Data excerpt below:
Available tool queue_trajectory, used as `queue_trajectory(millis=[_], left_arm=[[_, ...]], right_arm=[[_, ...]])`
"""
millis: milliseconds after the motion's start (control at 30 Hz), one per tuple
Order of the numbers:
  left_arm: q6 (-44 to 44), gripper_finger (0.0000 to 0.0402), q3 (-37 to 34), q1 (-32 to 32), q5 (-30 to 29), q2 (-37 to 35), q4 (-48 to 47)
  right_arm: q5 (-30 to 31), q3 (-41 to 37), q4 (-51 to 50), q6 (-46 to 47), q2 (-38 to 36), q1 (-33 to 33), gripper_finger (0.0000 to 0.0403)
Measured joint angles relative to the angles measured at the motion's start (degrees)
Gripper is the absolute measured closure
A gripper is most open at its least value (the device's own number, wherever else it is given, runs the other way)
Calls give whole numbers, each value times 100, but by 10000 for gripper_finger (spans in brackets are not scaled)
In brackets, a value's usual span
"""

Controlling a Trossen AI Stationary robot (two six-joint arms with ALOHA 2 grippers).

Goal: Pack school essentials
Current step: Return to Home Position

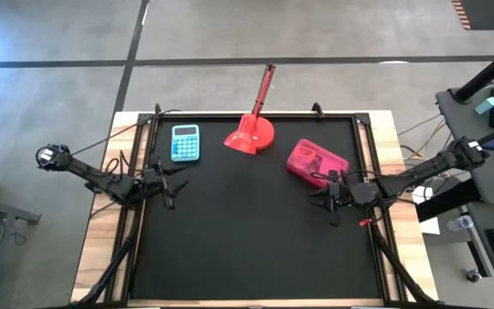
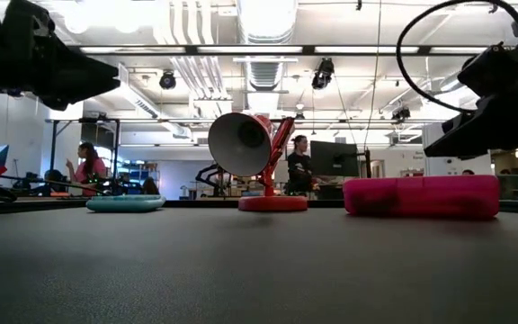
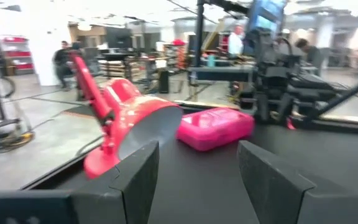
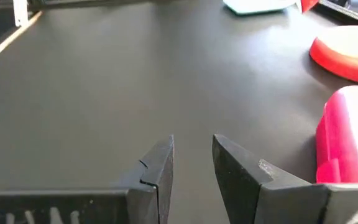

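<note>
No school essentials show in any view. A shut pink case (image 1: 316, 162) lies flat on the black mat (image 1: 247, 240), right of the middle; it is also in the left wrist view (image 3: 216, 127) and the low view (image 2: 421, 195). My right gripper (image 1: 322, 202) hovers just on the near side of the case, fingers a little apart (image 4: 192, 165), with nothing between them. My left gripper (image 1: 177, 184) stands open at the mat's left, just on the near side of the calculator, pointing level across the table (image 3: 197, 180), with nothing between its fingers.
A light-blue calculator (image 1: 185, 142) lies at the mat's far left. A red long-handled scoop (image 1: 251, 130) stands at the far middle, its handle reaching past the far edge. The near half of the mat is bare. People stand in the room beyond.
</note>
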Motion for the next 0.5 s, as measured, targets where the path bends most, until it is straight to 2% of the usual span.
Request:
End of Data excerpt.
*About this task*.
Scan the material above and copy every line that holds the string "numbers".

*Output for this task*.
Order of the numbers:
Calls give whole numbers, each value times 100, but by 10000 for gripper_finger (spans in brackets are not scaled)

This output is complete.